Ancaman Korea Utara Kepada Amerika, Castro Bujuk Pyongyang


Ancaman Korea Utara Kepada Amerika, Castro Bujuk Pyongyang - Ancaman Korea Utara untuk mengobarkan perang terhadap Amerika Serikat dan Korea Selatan membuat gerah para sekutunya. Setelah Cina mengingatkan Pyongyang, pemimpin legendaris Kuba, Fidel Castro, ikut turun tangan. Dalam kolom di harian Granma milik Partai Komunis Kuba yang terbit Jumat lalu, pria 86 tahun itu mengingatkan bahwa perang nuklir hanya akan merugikan seluruh rakyat di Semenanjung Korea. "Tak ada yang diuntungkan oleh perang ini, termasuk Pyongyang," demikian Castro menulis.
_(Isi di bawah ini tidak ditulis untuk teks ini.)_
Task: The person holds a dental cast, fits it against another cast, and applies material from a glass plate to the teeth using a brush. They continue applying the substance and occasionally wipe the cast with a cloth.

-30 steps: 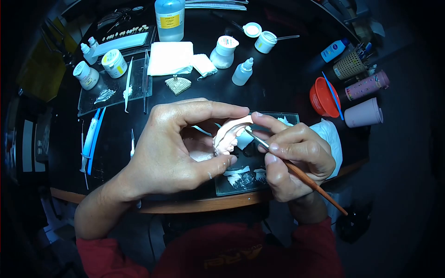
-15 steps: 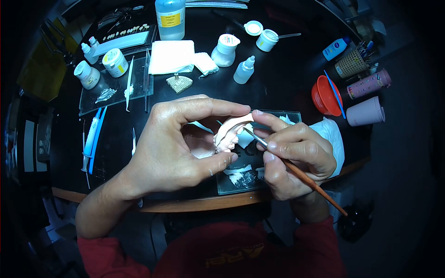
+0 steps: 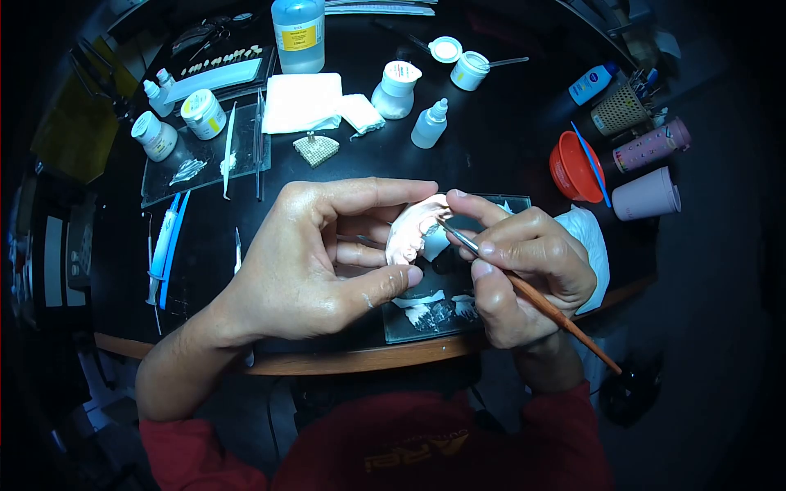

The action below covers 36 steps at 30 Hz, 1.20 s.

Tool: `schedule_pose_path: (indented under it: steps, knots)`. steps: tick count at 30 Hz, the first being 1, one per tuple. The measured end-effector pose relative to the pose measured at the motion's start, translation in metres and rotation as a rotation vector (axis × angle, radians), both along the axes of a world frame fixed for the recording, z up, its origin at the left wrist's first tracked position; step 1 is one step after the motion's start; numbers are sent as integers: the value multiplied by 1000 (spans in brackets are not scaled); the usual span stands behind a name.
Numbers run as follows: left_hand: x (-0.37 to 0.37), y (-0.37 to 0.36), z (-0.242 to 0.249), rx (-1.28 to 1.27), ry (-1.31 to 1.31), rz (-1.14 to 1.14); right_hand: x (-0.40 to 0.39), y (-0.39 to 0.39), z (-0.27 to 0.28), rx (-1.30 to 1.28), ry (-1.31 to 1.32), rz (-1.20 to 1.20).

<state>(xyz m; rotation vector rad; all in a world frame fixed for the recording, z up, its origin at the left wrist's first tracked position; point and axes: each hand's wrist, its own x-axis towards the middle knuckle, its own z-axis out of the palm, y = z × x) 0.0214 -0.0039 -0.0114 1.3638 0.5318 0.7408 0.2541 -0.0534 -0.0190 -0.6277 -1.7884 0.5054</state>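
Observation:
Between the thumb and fingers of my left hand (image 3: 307, 262) is a pale, curved dental model (image 3: 407, 235), its row of teeth turned to the right. My right hand (image 3: 536, 274) pinches a fine brush (image 3: 544, 307) with a reddish wooden handle and a metal ferrule. The brush's tip meets the inner side of the model near its upper end. My right index fingertip is at the model's top end. Below both hands lies a glass slab (image 3: 401, 327) with smears and scraps of white material, partly hidden by my hands.
Behind my hands stand a dropper bottle (image 3: 430, 124), a lidded jar (image 3: 396, 92) and an open jar (image 3: 470, 72). A red bowl (image 3: 565, 170) sits to the right. To the left are another glass slab (image 3: 155, 190), white jars (image 3: 203, 114) and a syringe (image 3: 164, 245).
My left hand has tilted the model, so more of its teeth and inner side show. The brush tip has shifted slightly right and up along it. Both hands keep their hold.

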Motion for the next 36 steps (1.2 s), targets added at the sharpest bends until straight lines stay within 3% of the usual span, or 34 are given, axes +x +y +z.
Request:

 Castro Bujuk Pyongyang Hentikan Ancaman Perang

Castro juga menuliskan kenangan pertemuannya dengan pendiri Korea Utara, Kim Il-sung. "Saya merasa terhormat dapat bertemu dengan tokoh sejarah yang revolusioner dan pemberani," ujar Castro mengenai kakek Kim Jong-un, pemimpin baru Korea Utara saat ini. "Korea Utara akan selalu menjadi sahabat Kuba."

Untuk itu, bekas presiden Kuba ini menegaskan bahwa Korea Utara memiliki kewajiban terhadap negara-negara sahabat serta negara lain untuk menghindari perang. "Jika perang benar-benar terjadi, dampaknya akan dirasakan 70 persen penduduk planet bumi. Ini sangat tidak adil," Castro menegur.

Teguran tak hanya dilayangkan kepada Pyongyang. Castro juga mengkritik pemerintah Amerika Serikat, yang ia nilai punya andil dalam masalah ini. "Tugas untuk menghindari perang Korea juga menjadi tanggung jawab Presiden Barack Obama dan rakyat Amerika Serikat," ia menambahkan.

Dari Washington, negosiasi pun dilancarkan pemerintah Obama terhadap Cina untuk meminimalkan ancaman Korea Utara. Sebagai satu-satunya sekutu terkuat Korea Utara, Washington memberikan dua pilihan bagi pemerintah Presiden Xi Jinping. Yakni, ikut menjatuhkan rezim Pyongyang atau menyaksikan membesarnya kekuatan militer Amerika Serikat di Asia.

Hal ini disampaikan langsung oleh Obama kepada Xi dalam pembicaraan telepon secara langsung. Obama menilai Xi memiliki pendekatan lebih pragmatis terhadap Pyongyang dibanding pendahulunya, Hu Jintao. "Waktu negosiasi sangat tepat," tutur Tom Donilon, penasihat keamanan nasional Amerika Serikat.

Adapun permintaan Pyongyang agar kedutaan-kedutaan asing mengevakuasi stafnya sebelum 10 April mendatang ditanggapi dingin. Kemarin sejumlah kedutaan asing, termasuk Indonesia, belum berniat memindahkan diplomat maupun keluarganya dari Pyongyang.

"Berdasarkan laporan KBRI, situasi di Pyongyang masih relatif baik dan berjalan normal," ucap Michael Tene, juru bicara Kementerian Luar Negeri, kepada Tempo. Tapi Tene menegaskan, pihaknya tetap memiliki rencana darurat jika terjadi hal-hal yang tidak diinginkan.

Namun sejumlah negara langsung bereaksi. Menteri Luar Negeri Rusia Sergei Lavrov menyatakan pihaknya terus berkonsultasi dengan Cina mengenai situasi di Pyongyang. Adapun Kementerian Luar Negeri Bulgaria menyebutkan, petinggi-petinggi misi Uni Eropa di Pyongyang akan menggelar rapat untuk membahas situasi ini. Sedangkan Jerman langsung mengambil tindakan memanggil duta besar Korea Utara di Berlin dalam kaitan dengan situasi ini.